Kate’s motivation for the project came from her extensive
travels in Africa before moving to Scotland from her native
home in Australia. Kate described how she spent time with
“some of the poorest but happiest children ever” while in
Botswana. “These kids were doing maths in the dirt – if it
rained, they couldn’t finish their sums.”
She respects these children and the tribal communities in
which they live, and is in no way patronising. The children
she met had almost no material possessions, unlike those in
Scotland where even the poorest have access to food,
clothing, shelter, education and medical care – not to
mention television, mobile phones and computer games.
But however happy the children may be on a spiritual level,
some material objects are necessary to fulfil basic needs.
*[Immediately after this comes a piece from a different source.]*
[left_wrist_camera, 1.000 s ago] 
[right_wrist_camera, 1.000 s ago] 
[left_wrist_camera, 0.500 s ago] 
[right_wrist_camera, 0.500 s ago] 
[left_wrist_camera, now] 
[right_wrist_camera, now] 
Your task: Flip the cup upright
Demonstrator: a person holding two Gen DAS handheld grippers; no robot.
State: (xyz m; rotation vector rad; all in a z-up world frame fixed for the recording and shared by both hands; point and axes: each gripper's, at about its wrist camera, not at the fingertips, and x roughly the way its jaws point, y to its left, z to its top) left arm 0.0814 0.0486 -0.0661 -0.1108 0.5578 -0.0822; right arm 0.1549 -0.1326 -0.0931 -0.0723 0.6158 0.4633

Kate and Charlotte feel very strongly that children
everywhere in the world – whether Botswana, Thailand or
closer to home – should at the very least have clean running
water and a school with a roof.
“We work in a 5-star hotel and I feel so privileged,” said
Kate. “I want to give something positive back to the
community, be it local or not. There is nothing more
rewarding in the world than making a little one smile!”